(probably should've had a snack before writing this)
I feel like I've spent the last year and a half making lists of self-care activities, self-care and self-maintenance, whatever things I can do to try to help myself feel better. Vitaminsexercisemeditationmorningpagesgetsomesunshinetakeabath. When things are really dire, sleep under a weighted blanket. I finally realized that listing these out, I'm not going to come up with any new ideas. There is no secret hidden room in the apartment of my mind, full of quick fixes and cheap treats that will magically restore my constitution. Ok, lying on the acupressure mat helps. Acupressurematfoamrollertheragun, all the ways I can gently beat my body into a bit of laxness.
The past two weeks I've been wringing that litany for all it's worth. (For all its worth? Both work.

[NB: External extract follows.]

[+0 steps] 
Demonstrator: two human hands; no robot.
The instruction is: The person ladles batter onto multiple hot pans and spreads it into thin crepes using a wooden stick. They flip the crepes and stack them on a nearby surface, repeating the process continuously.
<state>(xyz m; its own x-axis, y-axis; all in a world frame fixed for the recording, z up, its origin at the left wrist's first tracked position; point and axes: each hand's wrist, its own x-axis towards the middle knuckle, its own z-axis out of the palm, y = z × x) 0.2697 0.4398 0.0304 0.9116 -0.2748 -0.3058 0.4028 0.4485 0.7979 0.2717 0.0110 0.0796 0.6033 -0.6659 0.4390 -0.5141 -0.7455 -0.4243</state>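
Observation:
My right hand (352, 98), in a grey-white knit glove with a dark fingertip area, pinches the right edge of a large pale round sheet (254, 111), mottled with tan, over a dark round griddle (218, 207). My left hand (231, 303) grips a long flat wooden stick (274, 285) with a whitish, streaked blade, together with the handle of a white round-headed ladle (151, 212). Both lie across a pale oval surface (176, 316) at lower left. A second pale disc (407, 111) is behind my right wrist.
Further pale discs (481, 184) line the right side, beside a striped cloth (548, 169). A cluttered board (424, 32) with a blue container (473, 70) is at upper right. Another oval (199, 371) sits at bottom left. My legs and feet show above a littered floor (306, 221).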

Can you tell I just finished up a proofreading gig?) Miles has been fine for over a week now; last Friday we went to his GI appointment almost bashfully, loathe to let the hard-won timeslot go, but he was so clearly on the mend. But even though all this week, I've felt like I'm still recovering, from the stress, from the disruption, from what I could only describe as my nerves being shot. I felt anxious and agitated for no reason. I couldn't focus on work. I kept falling asleep on the couch at 8:30, which isn't really unusual to me—I especially love to doze to the sounds of the second half of a basketball game—but now I wasn't dozing, I was falling asleep hard, dragging myself upstairs when my husband went to bed, groggy and miserable.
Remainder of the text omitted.